(Beginning of Task data)

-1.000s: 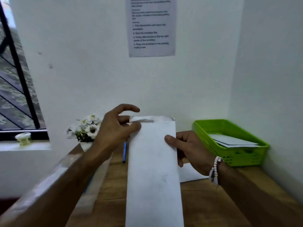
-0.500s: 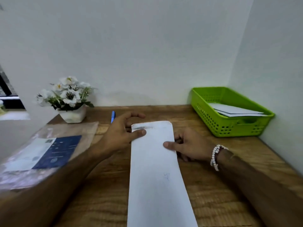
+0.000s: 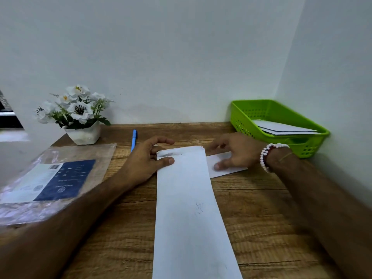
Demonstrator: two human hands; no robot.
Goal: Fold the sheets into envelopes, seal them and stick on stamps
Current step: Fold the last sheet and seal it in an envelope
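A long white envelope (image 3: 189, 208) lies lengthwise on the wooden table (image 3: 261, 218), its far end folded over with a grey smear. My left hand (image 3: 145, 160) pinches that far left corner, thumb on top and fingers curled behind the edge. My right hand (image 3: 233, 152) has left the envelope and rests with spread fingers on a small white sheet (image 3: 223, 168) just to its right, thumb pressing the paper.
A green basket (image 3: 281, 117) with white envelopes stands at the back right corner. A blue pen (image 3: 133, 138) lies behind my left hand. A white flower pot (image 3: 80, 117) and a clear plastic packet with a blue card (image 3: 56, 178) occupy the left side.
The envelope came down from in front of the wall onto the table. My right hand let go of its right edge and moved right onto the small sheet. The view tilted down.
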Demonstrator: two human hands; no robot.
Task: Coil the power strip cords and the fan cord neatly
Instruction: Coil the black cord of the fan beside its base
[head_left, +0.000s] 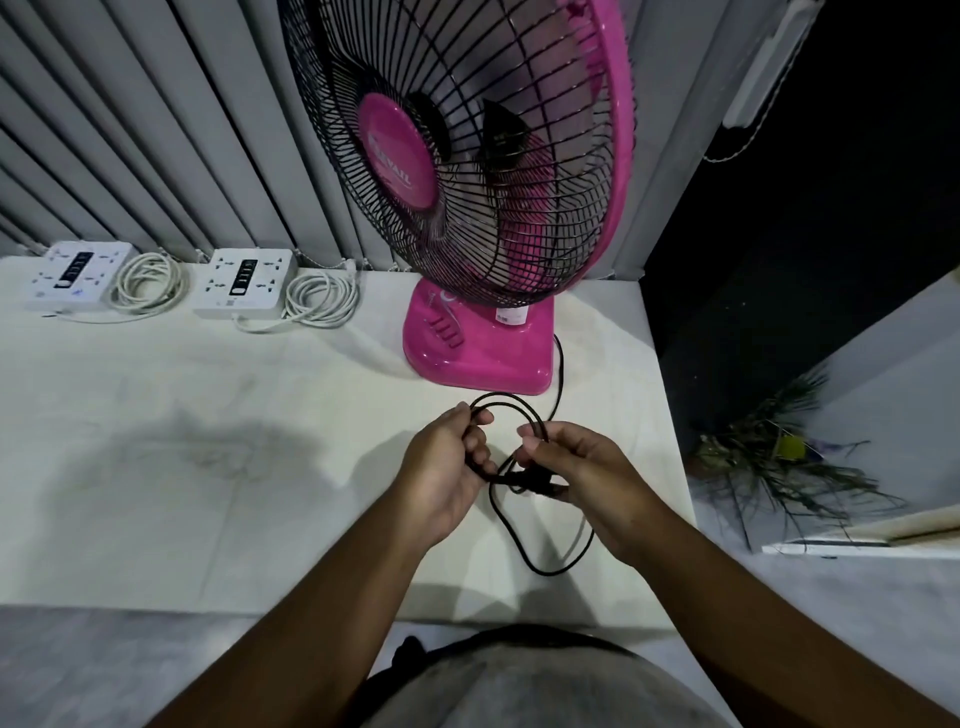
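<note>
Left hand (447, 462) pinching gathered loops of thin black fan cord (524, 488), keeping coil from springing. Right hand (576, 467) gripping plug end w/ next loop, near pink plastic fan (478, 358).

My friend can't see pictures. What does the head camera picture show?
Two hands, the left hand and right hand, hold loops of a black fan cord over a white table. A pink fan stands behind them, and two white power strips sit far left beside coiled cords.

Dim, bluish indoor light from above; a soft shadow pools on the counter (156, 395); wide-angle bending at edges, right side nearly black.
</note>
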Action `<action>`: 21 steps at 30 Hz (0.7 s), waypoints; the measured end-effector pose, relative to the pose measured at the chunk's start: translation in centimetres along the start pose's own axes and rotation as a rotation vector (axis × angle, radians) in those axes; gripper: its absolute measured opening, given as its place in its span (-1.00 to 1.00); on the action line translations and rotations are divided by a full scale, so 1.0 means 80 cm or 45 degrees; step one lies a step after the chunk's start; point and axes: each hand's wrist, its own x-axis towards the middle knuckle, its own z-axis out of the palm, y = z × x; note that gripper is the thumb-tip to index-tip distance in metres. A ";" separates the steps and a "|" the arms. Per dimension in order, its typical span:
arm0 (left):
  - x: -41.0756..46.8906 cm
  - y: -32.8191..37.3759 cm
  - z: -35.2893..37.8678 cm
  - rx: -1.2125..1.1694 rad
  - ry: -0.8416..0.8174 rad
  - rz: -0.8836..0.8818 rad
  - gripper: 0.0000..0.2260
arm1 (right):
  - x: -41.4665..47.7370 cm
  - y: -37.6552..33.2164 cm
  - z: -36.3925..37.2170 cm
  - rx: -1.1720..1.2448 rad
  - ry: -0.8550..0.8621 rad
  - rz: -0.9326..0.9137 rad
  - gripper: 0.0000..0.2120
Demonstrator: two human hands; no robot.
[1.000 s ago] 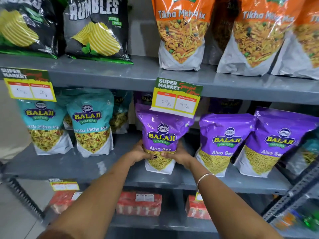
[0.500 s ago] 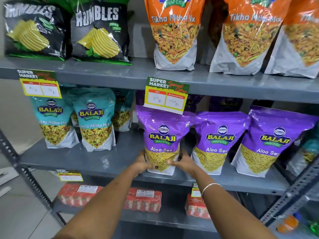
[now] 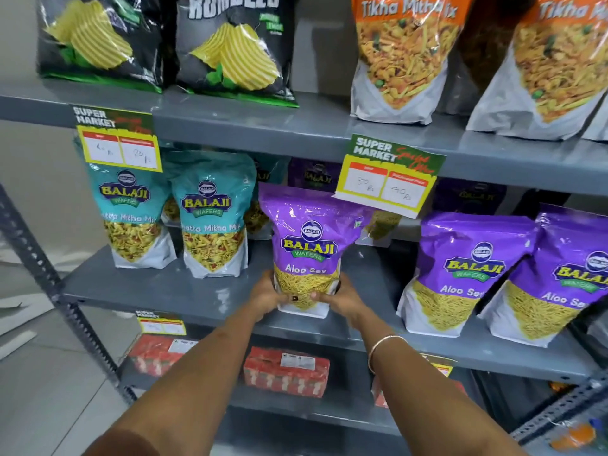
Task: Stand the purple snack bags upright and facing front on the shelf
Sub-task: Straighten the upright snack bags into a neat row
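A purple Aloo Sev bag [image 3: 309,238] stands upright and faces front on the grey middle shelf [image 3: 184,297]. My left hand [image 3: 268,296] grips its lower left side and my right hand [image 3: 342,299] grips its lower right, thumbs across the front. To the right, a second purple bag [image 3: 460,274] and a third purple bag [image 3: 559,284] stand leaning left, labels forward. More purple bags [image 3: 470,195] sit in shadow at the back of the shelf.
Teal mix bags [image 3: 210,218] stand left of the held bag. A yellow price tag [image 3: 388,176] hangs from the upper shelf just above it. Orange and black snack bags fill the top shelf; red packs [image 3: 286,371] lie on the lower shelf.
The held purple bag has shifted left, away from the second purple bag, leaving a wider gap. Both hands stay on its lower sides. The view has moved closer.
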 end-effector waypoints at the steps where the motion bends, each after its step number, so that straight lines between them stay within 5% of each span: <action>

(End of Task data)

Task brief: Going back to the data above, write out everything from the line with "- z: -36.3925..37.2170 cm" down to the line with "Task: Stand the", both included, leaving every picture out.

Result for this exercise:
  - z: -36.3925..37.2170 cm
  - rx: -1.1720..1.2448 rad
  - ry: -0.8550..0.8621 rad
  - rz: -0.9326..0.9137 rad
  - gripper: 0.0000..0.2120
Demonstrator: two human hands; no robot.
[1.000 s ago] 
[0.500 s ago] 
[now] 
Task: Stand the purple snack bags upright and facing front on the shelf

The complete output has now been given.